Jack beans have a high protein content, which makes them a good source of essential nutrients, especially when consumed in moderation [30]. Consuming these seeds can significantly increase one’s diet’s overall amount of protein. Previous findings suggest cooking and soaking beans can substantially change their nutritional profile [28]. After 24 h of soaking, Jack beans had 30% protein. In contrast, dehulled Jack beans contained 32% protein, indicating a small reduction in protein concentration compared to Jack beans soaked for 12 h. According to a study by Kanetro et al. (2021) [31], after 36 and 48 h of soaking, the protein content of Jack beans increased. However, Jack seed germination lowered protein content after 24 h of soaking, but consistently increased it after 72 h. During germination, there are food mobilization reserves that undergo a degradation process, and the composition of substances favors that required to grow seeds into new plants [32]. Protein levels are also increased during the 18-h germination period of horse gram (Macrotyloma uniflorum (Lam.) [33]. Carbohydrates are the principal energy source throughout the germination process. As the protein will be utilized in the late stages of embryonic development, the rise in protein content after germination was driven by a quicker drop in carbohydrate and fat percentages than protein. During germination, protein synthesis and breakdown of bean components might increase the protein concentration.
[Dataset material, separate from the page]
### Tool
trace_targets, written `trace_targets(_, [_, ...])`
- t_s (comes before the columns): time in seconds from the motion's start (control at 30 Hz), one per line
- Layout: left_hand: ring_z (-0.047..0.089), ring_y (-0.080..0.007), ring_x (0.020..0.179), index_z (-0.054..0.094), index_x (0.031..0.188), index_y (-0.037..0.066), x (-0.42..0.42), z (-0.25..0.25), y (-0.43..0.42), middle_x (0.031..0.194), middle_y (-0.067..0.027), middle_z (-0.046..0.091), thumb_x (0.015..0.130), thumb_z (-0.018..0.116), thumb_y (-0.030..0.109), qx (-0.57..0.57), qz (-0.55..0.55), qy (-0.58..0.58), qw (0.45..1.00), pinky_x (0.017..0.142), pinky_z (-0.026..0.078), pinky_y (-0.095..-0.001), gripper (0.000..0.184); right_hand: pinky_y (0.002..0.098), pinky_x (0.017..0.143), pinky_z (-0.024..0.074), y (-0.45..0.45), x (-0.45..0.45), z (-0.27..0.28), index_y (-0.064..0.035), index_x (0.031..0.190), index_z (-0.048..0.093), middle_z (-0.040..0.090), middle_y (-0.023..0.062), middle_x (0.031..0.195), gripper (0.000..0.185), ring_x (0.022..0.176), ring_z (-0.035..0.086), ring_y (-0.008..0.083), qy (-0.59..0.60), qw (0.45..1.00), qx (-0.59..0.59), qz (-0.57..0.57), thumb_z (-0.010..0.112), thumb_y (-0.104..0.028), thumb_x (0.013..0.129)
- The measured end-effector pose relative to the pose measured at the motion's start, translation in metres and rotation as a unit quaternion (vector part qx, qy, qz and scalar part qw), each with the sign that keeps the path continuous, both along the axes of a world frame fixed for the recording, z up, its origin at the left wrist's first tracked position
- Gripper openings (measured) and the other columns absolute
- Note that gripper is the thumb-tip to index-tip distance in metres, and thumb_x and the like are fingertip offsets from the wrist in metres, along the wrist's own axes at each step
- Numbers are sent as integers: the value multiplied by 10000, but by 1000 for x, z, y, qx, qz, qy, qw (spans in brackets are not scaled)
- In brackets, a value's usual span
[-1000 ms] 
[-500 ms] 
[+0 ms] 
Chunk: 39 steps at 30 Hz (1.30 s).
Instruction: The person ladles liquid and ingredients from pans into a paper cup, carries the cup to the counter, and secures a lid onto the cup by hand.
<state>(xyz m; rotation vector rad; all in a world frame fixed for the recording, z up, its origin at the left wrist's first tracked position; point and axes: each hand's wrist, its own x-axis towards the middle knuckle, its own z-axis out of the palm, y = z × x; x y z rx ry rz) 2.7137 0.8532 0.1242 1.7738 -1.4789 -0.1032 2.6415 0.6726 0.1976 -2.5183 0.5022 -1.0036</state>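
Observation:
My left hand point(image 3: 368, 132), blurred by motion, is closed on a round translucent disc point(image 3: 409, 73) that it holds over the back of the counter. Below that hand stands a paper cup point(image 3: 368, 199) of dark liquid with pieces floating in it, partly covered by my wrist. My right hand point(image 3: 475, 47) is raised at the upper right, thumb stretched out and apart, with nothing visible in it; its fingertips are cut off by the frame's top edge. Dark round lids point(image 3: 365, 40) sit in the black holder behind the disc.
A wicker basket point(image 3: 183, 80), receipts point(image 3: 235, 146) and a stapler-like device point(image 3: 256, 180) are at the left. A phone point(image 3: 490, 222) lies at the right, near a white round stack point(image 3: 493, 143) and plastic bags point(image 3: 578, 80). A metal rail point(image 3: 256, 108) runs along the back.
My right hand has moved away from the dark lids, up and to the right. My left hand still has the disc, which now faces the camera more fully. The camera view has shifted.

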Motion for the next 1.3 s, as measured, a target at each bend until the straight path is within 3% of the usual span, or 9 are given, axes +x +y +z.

There was a significant increase in protein over the 48-h soaking period. This increase can be attributed to higher protein solubility, as measured by increased free amino acid levels [34]. During germination, the activity of protease enzymes that hydrolyze proteins increases. Protein hydrolysis results in the formation of short peptide chains, or a decrease in the molecular weight of the protein, thereby increasing its solubility. Hydrolysis of proteins affects hydrogen bonds and hydrophilic interactions, contributing to protein solubility. Germination occurs when seeds are soaked in water, causing the protein structure to break down, and increasing the solubility of the protein.

3.2. Amino Acid Content in Raw Jack Beans and Jack Beans Soaked for 12 h

The amino acid content of raw Jack beans and dehulled Jack beans after 12 h of soaking is displayed in Figure 2. Jack beans from Central Java contain all the necessary amino acids and several non-essential amino acids. The soaking procedure reduced amino acid content, making the protein more water-soluble [11]. Tryptophan, methionine, histidine, threonine, proline, leucine, lysine, arginine, valine, isoleucine, and phenylalanine are all necessary amino acids. Non-essential amino acids include tyrosine, aspartate, glycine, alanine, glutamine, and serine. In terms of non-essential amino acids, the highest-scoring essential amino acids are leucine and glutamate. Leucine is required for the development of the human body, particularly that of children [35,36]. Tryptophan and lysine amino acids are markers of child stunting.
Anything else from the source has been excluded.